Bayesian Hierarchical Measurement Model for Repetition Learning

General Information:

Generally, this model allows to estimate memorization performance (as expressed in the probability of providing a correct answer to a memory test) as a function of repeated exposure to the same memory stimuli (i.e., a repetition learning effect in, for instance, a classical Hebb paradigm). This model was developed for modeling repetition learning effects in the Hebb paradigm. In the Hebb paradigm, participants are presented with several memory sets (like lists of consonants or visuospatial arrays) for an immediate working memory test, and on each trial, working memory performance is assessed. Throughout the experiment, one memory set, the repeated Hebb set, is presented repeatedly, allowing participants to learn and improve in memorization performance on that memory set. The presentation of the repeated Hebb set is typically interleaved with a varying number of unrepeated Filler sets, which are new memory sets that have not been shown before. This results in several training cycles, in which the repeated memory set is shown once within each cycle together with several unrepeated memory sets. Although developed for this specific paradigm, the modeling approach can be applied to any sort of task, in which learning effects for repeated stimuli or categories are assessed as a function of practice in comparison to a baseline condition.

The model allows to asses learning effects on the level of individual participants and is based on the theoretical assumption that the occurrence of repetition learning effects depends on the explicit recognition of what is repeated. To account for this, the model is set up as a mixture model, which discriminates between participants that show a learning effect (after recognizing a repetition), and those who don't (because they failed to recognize a repetition). For those participants who produced a learning effect, 4 parameters are estimated: 1) a baseline parameter, which reflects performance on the memory test prior to the onset of any learning effects, 2) a parameter for the onset of the learning effect, 3) a parameter for the rate of the increase on memory performance once a participant started to learn, and 4) a parameter for the asymptote of memory performance that is approached.

Details on the Model:

To account for the fact that some participants produce repetition learning effects and some do not, the model assumes that the observed data could have been produced by one of two different generative processes: a learning process in which memory for the repeated memory set improves over trials, or a non-learning process in which no learning effect for the repeated memory set is produced. For both components of the model, the model assumes that the number of correctly recalled items on each trial follows a binomial likelihood with latent parameter $\theta$, leading to the two following likelihood components:

$$ Non-Learning \sim Binomial(successes | trials_{j,} \theta_{non-learning_{ij}}) $$ $$ Learning \sim Binomial(successes | trials_{j,} \theta_{learning_{ij}}) $$

In both models, the latent parameter $\theta_{i,j}$ reflects the ability of the ith participant to recall the current memory set in trial j. The learning and the non-learning process differ in how $\theta_{i,j}$ is modeled.

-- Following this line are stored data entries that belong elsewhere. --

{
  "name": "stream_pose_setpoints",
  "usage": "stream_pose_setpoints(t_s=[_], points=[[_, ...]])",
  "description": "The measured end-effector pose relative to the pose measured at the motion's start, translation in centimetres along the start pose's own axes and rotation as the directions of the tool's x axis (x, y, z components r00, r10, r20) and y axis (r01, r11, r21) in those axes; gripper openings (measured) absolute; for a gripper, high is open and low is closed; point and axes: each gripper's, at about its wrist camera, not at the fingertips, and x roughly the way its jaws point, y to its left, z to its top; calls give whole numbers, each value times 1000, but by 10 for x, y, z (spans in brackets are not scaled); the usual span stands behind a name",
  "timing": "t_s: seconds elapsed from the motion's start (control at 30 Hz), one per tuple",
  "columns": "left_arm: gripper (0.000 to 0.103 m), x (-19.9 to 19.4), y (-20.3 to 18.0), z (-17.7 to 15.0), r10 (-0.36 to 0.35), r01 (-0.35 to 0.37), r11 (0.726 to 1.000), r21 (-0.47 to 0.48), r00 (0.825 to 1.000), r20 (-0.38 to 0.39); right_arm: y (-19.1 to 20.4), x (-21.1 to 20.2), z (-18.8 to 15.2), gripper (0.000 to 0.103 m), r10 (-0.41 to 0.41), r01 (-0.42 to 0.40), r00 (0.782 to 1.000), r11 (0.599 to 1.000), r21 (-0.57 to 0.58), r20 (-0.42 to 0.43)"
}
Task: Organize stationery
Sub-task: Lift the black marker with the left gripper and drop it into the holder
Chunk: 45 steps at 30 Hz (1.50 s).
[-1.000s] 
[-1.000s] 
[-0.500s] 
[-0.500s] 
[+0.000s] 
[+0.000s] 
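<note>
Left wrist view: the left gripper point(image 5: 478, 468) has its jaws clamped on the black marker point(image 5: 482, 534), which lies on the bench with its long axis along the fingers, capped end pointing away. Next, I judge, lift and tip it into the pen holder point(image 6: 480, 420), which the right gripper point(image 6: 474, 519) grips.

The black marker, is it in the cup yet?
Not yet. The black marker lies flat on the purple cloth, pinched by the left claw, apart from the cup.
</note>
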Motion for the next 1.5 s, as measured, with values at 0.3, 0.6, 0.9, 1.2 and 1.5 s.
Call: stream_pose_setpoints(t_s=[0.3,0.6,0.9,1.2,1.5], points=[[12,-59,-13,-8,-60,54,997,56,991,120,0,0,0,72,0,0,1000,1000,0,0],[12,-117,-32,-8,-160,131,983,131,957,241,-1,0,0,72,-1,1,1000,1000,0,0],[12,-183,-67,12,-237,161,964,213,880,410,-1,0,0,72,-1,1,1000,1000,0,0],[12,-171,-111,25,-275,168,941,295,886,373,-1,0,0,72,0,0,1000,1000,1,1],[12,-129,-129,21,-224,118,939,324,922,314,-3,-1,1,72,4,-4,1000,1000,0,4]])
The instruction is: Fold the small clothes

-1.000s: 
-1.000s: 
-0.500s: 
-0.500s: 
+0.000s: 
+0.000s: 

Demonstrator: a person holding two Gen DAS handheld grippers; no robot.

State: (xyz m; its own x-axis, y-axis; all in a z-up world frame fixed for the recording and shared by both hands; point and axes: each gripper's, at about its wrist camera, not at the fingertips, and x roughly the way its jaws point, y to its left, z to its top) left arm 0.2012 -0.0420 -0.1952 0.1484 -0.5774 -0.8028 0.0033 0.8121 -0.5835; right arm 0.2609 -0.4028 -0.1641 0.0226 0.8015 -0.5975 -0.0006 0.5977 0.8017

For the non-learning process, the model assumes that the ability of recalling a memory set does not differ between repeated and unrepeated memory sets throughout the experiment. Therefore, $\theta_{non-learning}$ is modeled as a linear function of time without distinguishing between repeated and unrepeated memory sets. In a classical Hebb experiment for which the model was developed, each training cycle includes the presentation of one repetition of the repeated set and multiple unrepeated Filler sets. The linear effect of the training cycle allows the model to account for slight changes in memory performance throughout the experiment which might be caused by fatigue or practice effects. To make sure that $\theta_{non-learning}$ is a probability, a logit-link function is applied. This leads to the following model equation for $\theta_{non-learning}$:

$$ \theta_{non-learning} = logit^{-1}(\alpha + \beta_{cycle_{i}} * cycle_i)$$

with $\alpha$ reflecting the intercept of the ith participant and &\beta_{cycle} reflecting the slope of the linear effect of the training cycle for the ith participant in trial j.

For the learning process, the model assumes that, at a certain point in the experiment, a person’s ability to recall the repeated memory set improves over training cycles as compared to the ability to recall an unrepeated Filler set. For this, the non-learning model is used as a baseline to describe participants’ memory performance in unrepeated Filler sets and before learning had started. On top of this, a linear term is added which allows performance on the repeated memory set to increase after an estimated onset point of learning. Again, a logit-link is applied to make sure that $\theta_{learning}$ is a probability.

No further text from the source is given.